Dr. Lawrence F. Eichenfield
CARP commonly affects teens and young adults, with a mean age of onset of 15 years and without gender predilection.2The most common skin findings of CARP are somewhat verrucous or slightly hyperkeratotic brown papules a few millimeters in diameter. They are closely set together to form plaques in the center of the involved area, while those on the periphery of the involved area form a characteristic reticulated pattern. Papules are often scaly, although verrucous papules, especially those found in intertriginous areas, may develop a velvety appearance. Macules and patches may be present as well. The most common areas of involvement include the central chest and back with lesions extending in a rhomboidal fashion superoinferiorly, as well as the neck and axillae.1 Uncommonly, pubic and facial skin may be affected.2 Skin lesions are frequently hyperpigmented; however, cases of hypopigmented variants have been reported in darker-skinned individuals, although these cases have often been misdiagnosed as tinea versicolor.3 The majority of patients are asymptomatic, although some report mild pruritus. Care often is sought for cosmetic concerns.

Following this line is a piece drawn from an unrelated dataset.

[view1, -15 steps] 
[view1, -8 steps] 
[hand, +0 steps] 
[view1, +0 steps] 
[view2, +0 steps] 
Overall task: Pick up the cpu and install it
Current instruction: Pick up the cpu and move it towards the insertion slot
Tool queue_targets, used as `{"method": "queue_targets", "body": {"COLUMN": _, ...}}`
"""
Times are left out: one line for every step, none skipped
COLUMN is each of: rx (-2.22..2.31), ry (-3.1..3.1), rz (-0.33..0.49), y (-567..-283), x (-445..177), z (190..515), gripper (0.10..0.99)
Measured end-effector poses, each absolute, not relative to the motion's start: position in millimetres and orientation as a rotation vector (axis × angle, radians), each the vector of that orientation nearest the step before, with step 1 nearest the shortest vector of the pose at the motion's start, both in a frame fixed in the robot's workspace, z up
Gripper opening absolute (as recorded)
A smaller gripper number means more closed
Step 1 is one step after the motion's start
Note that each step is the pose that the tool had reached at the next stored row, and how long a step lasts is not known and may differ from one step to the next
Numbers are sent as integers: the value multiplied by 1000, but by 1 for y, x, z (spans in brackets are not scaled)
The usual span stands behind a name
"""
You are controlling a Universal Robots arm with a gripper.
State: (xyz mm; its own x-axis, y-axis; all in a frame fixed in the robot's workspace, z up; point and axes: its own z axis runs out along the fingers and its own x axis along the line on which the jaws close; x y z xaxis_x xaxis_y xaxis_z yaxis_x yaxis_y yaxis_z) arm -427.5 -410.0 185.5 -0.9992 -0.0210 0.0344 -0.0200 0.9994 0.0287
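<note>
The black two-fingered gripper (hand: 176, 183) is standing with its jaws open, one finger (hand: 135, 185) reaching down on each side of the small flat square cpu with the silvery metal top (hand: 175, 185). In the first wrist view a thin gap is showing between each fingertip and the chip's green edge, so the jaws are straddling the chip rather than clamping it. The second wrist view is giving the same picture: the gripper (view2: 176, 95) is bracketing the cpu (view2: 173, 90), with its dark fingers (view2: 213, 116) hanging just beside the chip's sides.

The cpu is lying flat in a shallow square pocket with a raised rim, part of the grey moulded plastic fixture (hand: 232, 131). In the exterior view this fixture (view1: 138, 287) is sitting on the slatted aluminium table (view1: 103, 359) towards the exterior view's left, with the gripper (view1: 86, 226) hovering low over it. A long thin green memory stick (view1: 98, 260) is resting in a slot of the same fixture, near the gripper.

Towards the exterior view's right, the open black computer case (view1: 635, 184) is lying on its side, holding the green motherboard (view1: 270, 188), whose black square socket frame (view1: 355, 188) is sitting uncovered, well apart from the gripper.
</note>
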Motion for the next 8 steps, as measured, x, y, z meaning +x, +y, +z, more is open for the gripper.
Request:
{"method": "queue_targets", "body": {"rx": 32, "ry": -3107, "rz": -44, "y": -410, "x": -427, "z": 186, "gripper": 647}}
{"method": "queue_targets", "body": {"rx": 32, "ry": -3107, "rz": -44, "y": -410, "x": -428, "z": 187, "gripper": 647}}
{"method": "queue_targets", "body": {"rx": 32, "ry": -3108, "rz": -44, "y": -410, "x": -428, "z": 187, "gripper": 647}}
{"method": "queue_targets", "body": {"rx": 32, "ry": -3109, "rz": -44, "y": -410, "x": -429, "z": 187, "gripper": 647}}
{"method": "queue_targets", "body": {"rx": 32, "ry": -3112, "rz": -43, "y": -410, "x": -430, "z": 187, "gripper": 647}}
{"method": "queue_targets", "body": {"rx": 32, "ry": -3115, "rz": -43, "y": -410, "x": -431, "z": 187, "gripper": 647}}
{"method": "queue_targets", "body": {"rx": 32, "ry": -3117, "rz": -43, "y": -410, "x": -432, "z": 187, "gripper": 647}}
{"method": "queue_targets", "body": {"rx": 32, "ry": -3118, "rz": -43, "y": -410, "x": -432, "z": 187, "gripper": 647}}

Histopathology reveals findings similar to those that may be found in acanthosis nigricans and epidermal nevi. Classic characteristics of CARP include hyperkeratosis, papillomatosis, increased basal melanin pigmentation, and mild acanthosis. Occasionally, there may be perivascular lymphocytic infiltrates in the superficial dermis.3,4

The etiology of CARP is unknown. CARP’s resolution in response to antibiotics and the isolation of two bacterial actinomycetes, Rhodococcus and Dietzia papillomatosis, from skin scrapings of CARP patients have led some to believe that its etiology is bacterial. However, no bacterial species have been consistently isolated from CARP patients. The prevailing theory of the past was that CARP was an abnormal host response to the fungus Malassezia furfur. Inconsistent detection of the fungus in skin scrapings, as well as persistence of the skin lesions after fungal clearance with antifungal therapy, has debunked this theory. An underlying disorder of keratinization resulting in hyperproliferation also has been suggested given reports of familial CARP and electron microscopy studies demonstrating focal-enhanced expression of keratin-16 in the stratum granulosom.5 Other theories include a cutaneous response to underlying endocrinopathies, ultraviolet light, and localized amyloidosis.1
 

Diagnosis and differential

CARP is poorly recognized by clinicians and frequently initially misdiagnosed due to its similar appearance to other disorders, most commonly tinea versicolor and acanthosis nigricans. Davis et al. proposed criteria for diagnosis of CARP requiring 1) presence of scaly, reticulated and papillomatous brown macules and patches; 2) distribution over the upper trunk and neck; 3) negative fungal staining of scales; 4) no improvement following antifungal treatment; and 5) improvement following minocycline.2

Tinea versicolor may appear similar to CARP, but unlike CARP, will respond to antifungal treatment and may demonstrate hyphae and yeast on KOH preparation. Acanthosis nigricans and CARP both may present with velvety, hyperpigmented plaques in individuals of obese habitus or with insulin resistance, but peripheral reticulation will be absent in acanthosis nigricans. However, acanthosis nigricans and CARP may coexist, and this coexistence is not uncommonly seen in individuals with obesity and/or insulin resistance. Darier’s disease may look similar to cases of CARP without pigmentary change, but it often will have accompanying nail changes. Macular or lichen amyloidosis may present with pruritic brown macules or papules, but skin biopsy will have positive amyloid staining. The use of 70% alcohol swabbing to diagnose terra firma-forme dermatosis, with lesions disappearing with swabbing, is classic and used to differentiate it from CARP. Other conditions to consider include seborrheic dermatitis, epidermal nevi, verruca plana, epidermodysplasia verruciformis, and acne vulgaris.1,2,4
 

Treatment

Minocycline is the first-line treatment for CARP: 80% of patients may have complete resolution with minocycline, while the remainder experience at least 50% clearance of skin lesions.2 However, recurrence after stopping minocycline treatment is not uncommon. The mechanism by which minocycline works is unknown. Second-line treatment for those who cannot tolerate minocycline are macrolide antibiotics.6 Other treatment options with reported success include oral isotretinoin and topical retinoids, including tretinoin gel and tazarotene cream.3,7 Appropriate strength topical corticosteroids may be used for pruritus.

Allison Han

Ms. Han is a medical student at the University of California, San Diego. Dr. Eichenfield is chief of pediatric and adolescent dermatology at Rady Children’s Hospital–San Diego, as well as the vice chair of the department of dermatology and a professor of dermatology and pediatrics at UC San Diego. They report having no conflicts of interest or financial disclosures. Email them at pdnews@frontlinemedcom.com.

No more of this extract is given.